▶ _WHAT IS EXPECTED_: From the line containing "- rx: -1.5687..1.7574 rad" down to the line containing "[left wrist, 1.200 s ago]" in the records below, reproduce every line exactly, ends included, and omit all others.

(Extracted data entries)
------------
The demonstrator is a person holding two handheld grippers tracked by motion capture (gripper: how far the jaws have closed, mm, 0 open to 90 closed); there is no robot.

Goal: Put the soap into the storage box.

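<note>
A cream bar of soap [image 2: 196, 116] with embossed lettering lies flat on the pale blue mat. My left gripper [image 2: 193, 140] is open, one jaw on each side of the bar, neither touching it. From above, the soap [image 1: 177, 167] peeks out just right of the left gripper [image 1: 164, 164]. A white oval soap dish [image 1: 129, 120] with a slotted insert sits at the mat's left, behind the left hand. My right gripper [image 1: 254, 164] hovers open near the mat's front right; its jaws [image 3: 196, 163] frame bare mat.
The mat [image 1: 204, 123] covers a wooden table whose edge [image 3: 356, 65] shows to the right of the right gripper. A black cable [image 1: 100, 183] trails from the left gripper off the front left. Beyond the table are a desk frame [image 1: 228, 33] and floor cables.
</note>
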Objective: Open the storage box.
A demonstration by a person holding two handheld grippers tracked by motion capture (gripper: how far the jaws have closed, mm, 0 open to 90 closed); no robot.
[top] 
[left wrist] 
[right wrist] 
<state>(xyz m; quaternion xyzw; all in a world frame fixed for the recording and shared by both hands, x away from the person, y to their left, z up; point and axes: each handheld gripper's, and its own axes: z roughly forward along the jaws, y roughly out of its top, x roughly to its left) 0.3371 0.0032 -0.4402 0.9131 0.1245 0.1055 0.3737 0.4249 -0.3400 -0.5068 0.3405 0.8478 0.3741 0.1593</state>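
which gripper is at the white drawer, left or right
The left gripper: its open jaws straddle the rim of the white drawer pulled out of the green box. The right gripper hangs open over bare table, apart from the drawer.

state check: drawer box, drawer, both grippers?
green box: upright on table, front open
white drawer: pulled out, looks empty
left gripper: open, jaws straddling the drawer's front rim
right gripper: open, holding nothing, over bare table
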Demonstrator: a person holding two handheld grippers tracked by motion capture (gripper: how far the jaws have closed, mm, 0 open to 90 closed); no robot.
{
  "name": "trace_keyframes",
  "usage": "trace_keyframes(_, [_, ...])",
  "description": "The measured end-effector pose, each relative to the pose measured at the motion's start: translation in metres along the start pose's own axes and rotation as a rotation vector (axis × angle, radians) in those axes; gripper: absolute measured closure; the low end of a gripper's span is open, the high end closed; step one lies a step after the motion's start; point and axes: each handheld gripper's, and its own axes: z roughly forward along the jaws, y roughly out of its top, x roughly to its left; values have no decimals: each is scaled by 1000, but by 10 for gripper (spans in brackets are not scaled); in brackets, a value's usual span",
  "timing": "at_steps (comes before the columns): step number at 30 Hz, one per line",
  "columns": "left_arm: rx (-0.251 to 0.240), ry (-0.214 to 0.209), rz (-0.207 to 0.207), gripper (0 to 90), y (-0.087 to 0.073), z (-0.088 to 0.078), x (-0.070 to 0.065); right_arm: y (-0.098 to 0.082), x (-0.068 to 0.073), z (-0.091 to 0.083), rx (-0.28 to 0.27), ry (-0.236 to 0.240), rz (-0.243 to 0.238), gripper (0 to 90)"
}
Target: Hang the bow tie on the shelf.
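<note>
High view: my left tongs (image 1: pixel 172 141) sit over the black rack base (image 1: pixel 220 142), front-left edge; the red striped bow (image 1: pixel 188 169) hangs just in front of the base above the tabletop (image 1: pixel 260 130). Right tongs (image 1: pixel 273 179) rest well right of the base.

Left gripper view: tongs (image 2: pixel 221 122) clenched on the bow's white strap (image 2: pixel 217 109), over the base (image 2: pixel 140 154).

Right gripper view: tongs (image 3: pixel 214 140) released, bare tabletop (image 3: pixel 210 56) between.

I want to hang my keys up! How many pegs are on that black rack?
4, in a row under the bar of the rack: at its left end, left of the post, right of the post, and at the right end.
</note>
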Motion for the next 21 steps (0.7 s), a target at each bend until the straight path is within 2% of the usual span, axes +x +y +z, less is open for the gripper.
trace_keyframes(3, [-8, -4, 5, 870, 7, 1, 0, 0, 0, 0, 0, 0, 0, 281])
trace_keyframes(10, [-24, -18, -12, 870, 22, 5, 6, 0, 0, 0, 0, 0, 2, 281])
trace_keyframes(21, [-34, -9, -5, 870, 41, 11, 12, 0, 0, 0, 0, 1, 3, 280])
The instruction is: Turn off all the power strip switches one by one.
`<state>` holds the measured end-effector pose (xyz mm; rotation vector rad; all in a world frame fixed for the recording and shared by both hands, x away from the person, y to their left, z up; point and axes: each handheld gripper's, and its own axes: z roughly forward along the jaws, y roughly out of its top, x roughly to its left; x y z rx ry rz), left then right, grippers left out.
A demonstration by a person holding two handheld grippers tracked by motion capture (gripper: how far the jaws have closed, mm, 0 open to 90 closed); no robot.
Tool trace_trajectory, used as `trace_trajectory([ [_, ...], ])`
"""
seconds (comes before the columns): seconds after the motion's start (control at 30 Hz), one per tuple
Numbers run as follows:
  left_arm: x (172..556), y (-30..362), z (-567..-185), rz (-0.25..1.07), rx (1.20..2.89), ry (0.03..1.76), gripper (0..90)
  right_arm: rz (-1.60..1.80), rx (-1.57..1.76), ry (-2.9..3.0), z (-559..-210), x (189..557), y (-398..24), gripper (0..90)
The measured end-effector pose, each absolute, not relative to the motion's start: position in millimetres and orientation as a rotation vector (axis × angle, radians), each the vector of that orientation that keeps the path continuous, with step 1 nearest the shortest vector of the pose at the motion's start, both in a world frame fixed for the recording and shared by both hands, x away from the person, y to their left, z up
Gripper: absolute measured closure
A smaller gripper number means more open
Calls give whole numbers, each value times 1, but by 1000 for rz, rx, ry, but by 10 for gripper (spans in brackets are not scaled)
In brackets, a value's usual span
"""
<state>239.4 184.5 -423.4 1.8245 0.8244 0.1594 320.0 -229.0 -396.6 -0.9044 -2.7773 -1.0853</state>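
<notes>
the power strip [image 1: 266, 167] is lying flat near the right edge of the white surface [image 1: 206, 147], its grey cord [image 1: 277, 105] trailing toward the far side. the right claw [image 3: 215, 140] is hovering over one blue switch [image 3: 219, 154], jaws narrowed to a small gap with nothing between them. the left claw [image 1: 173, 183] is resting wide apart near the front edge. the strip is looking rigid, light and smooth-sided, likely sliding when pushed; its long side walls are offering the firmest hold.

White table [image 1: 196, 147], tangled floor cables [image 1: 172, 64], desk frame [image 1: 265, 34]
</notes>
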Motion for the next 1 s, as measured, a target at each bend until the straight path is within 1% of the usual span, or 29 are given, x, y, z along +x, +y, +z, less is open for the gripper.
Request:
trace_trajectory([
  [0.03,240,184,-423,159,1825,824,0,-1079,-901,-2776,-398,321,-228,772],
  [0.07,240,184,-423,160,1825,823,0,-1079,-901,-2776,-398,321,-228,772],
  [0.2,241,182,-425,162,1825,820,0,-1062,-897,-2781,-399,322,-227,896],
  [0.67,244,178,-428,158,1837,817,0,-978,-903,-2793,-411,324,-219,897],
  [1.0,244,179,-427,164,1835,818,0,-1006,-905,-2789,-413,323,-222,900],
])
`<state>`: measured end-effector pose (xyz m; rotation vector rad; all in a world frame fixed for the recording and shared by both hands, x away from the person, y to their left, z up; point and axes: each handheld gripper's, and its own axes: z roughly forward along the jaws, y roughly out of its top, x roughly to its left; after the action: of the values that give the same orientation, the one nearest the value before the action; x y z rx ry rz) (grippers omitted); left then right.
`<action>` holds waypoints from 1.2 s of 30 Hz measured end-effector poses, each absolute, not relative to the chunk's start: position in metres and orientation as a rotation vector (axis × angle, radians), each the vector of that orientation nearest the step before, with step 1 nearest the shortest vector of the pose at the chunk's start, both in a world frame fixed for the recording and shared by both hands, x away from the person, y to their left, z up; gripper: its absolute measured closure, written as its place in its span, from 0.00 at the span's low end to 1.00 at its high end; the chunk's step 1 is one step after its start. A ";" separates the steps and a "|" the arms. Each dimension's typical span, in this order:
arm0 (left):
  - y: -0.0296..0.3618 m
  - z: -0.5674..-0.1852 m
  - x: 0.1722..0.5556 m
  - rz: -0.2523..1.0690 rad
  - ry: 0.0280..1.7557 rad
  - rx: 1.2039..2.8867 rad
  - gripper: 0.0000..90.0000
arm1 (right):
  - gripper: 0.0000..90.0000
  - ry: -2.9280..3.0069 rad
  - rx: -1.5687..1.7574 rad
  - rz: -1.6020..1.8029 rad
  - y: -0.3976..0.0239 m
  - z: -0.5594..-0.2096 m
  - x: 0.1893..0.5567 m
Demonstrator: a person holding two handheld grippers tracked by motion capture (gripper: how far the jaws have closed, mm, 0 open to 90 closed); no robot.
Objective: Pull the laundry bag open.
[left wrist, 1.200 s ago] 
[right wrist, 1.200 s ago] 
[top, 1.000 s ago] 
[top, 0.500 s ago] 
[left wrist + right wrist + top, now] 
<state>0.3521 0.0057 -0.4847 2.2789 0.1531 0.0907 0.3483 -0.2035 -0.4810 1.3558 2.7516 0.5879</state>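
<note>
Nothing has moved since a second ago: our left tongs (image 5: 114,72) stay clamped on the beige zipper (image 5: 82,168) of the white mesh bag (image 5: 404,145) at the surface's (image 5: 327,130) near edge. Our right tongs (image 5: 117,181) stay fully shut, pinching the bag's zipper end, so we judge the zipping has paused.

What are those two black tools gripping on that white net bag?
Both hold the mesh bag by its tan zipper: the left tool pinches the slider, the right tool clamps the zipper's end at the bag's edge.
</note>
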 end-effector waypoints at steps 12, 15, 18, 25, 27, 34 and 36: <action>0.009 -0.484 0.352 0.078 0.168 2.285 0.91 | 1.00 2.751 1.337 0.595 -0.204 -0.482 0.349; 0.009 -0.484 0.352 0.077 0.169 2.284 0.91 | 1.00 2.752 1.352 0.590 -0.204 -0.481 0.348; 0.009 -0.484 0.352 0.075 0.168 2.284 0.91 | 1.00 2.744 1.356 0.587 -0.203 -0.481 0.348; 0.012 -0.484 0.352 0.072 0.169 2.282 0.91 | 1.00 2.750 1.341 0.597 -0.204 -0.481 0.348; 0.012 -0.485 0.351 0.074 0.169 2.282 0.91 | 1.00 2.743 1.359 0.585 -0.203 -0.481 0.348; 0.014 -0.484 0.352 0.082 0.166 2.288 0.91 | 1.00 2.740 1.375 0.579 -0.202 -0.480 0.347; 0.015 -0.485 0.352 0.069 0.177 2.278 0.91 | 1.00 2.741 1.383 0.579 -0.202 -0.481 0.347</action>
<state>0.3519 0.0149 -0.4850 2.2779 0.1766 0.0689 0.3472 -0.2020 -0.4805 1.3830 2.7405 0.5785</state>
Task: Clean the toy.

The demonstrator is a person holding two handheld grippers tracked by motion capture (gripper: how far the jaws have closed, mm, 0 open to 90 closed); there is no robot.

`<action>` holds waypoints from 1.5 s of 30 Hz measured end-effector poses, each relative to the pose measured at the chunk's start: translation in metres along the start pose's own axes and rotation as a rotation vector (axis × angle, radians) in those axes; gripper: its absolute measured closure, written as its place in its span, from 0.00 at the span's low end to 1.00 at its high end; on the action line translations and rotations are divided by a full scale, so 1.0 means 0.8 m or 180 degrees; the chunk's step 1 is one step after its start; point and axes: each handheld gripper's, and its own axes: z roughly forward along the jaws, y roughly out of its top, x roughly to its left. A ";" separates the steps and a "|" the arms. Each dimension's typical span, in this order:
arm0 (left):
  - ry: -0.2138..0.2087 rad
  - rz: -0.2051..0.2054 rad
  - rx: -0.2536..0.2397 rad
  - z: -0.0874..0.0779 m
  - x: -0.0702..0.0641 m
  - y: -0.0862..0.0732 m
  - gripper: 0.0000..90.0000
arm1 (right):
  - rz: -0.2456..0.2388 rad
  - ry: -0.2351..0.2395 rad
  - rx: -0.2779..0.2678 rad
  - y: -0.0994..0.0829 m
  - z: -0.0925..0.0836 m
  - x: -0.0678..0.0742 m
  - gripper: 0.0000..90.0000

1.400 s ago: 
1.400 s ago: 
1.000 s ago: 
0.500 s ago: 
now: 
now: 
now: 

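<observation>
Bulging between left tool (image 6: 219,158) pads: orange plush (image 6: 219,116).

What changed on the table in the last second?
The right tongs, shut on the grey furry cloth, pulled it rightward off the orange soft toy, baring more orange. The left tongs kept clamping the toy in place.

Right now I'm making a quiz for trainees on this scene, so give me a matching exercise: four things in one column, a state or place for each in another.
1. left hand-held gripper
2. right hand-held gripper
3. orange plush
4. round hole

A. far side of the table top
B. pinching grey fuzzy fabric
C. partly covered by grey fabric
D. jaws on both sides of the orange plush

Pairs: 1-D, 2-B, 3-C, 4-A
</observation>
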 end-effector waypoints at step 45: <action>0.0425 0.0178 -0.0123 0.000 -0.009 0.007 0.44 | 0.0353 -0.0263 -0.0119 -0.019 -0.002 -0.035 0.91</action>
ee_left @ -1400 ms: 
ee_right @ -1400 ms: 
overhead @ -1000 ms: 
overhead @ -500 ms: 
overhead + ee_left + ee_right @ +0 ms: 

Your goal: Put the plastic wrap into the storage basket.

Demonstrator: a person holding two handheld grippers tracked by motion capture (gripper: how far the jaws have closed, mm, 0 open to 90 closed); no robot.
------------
▶ _SOLUTION FOR THIS PROBLEM_:
  - rx: -1.5687..1.7574 rad
  - rz: -1.6020..1.8029 rad
  - y: -0.3976..0.0239 m
  - z: -0.5594..-0.2096 m
  - x: 0.1893..0.5567 m
Demonstrator: a person holding two handheld grippers tracked by motion capture (gripper: how far the jaws have closed, mm, 0 open to 90 closed); no robot.
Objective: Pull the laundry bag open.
[left wrist, 1.200 s ago] 

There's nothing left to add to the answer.